三井住友海上火災保険(千代田区)は三井住友グループのリスクマネジメントに関する調査・コンサルティング専門会社であるインターリスク総研と共同で、工場やビルなどを対象にした延焼リスクシミュレーションサービスの無償提供を開始すると発表した。
延焼リスクシミュレーションサービスとは、火災の進展状況を8つのフェーズに分け、そこに建物の防災設備等の条件を設けることにより火災の進展挙動を定量的に分析するというものである。
この結果を基に同社側では対象建物の火災リスクの特徴を示すと供に、建物全体の延焼防火対策、消化対策及び避難対策等についてリスク改善計画を行うのである。

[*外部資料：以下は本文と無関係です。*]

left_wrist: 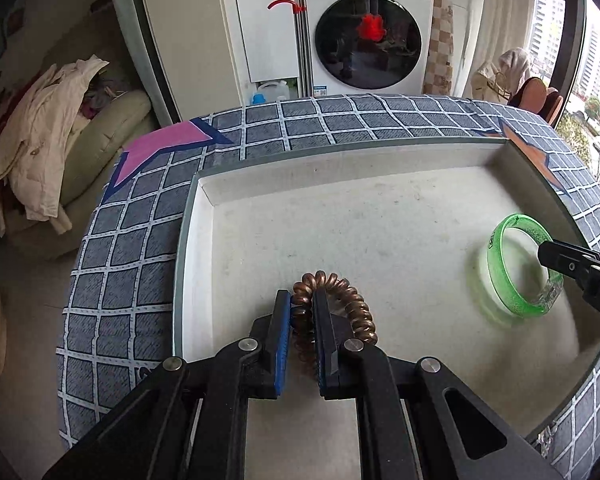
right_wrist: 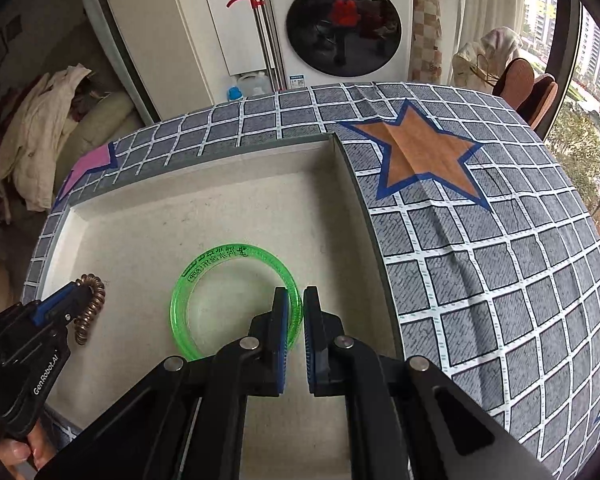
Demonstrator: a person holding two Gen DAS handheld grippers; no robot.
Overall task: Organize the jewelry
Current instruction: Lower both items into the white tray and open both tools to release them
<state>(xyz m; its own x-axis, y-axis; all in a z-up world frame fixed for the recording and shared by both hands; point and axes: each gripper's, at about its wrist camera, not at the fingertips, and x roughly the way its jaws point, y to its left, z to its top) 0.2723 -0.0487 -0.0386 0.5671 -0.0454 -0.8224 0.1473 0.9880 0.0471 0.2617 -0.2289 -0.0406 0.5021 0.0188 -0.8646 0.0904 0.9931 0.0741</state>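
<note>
A shallow white tray point(left_wrist: 204, 216) lies on the checked tablecloth; it also shows in the right wrist view point(right_wrist: 352, 184). My left gripper point(left_wrist: 302, 298) is shut on a brown spiral coil bracelet point(left_wrist: 352, 304) and holds it low over the tray's near left part; the bracelet also shows in the right wrist view point(right_wrist: 92, 304). My right gripper point(right_wrist: 296, 294) is shut on the rim of a clear green bangle point(right_wrist: 204, 276), tilted over the tray floor. In the left wrist view the bangle point(left_wrist: 500, 268) is at the right, with the right gripper's fingers point(left_wrist: 560, 258) on its rim.
The tablecloth point(right_wrist: 480, 264) has an orange star point(right_wrist: 424, 156) right of the tray and a pink star point(left_wrist: 160, 144) at the far left. A washing machine point(left_wrist: 364, 32) stands behind the table, a couch with clothes point(left_wrist: 40, 136) to the left.
</note>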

細かい分析手順は、各建物への事前アンケートを基に現場調査を行い、得られた火災リスクに関する情報を数値化し、同社独自の火災リスク評価システムに入力して、分析を行うのである。
また、本サービスの次のフェーズとして火災リスクの分析コンサルティングも有償で用意している。
前述の延焼リスクシミュレーションを建物の区画に対して行うことにより「焼損額」と「その焼損面積・焼損額を超過する火災が発生する確率」を算定することができるのである。
これにより大規模火災の発生する確率が具体的に何年に1回の頻度なのかの目安を算定でき、現状の確立分析結果と防災対策実施後の確率分析結果を比較することにより、防災対策実施による効果を発揮することが可能になる。
同社では、顧客向けに新リスクマネジメントサービスとして、4月1日に発売した企業向け火災保険新商品「プロパティー・マスター」等の保険拡販のツールとしてこれらのサービスを積極的に活用していく予定である。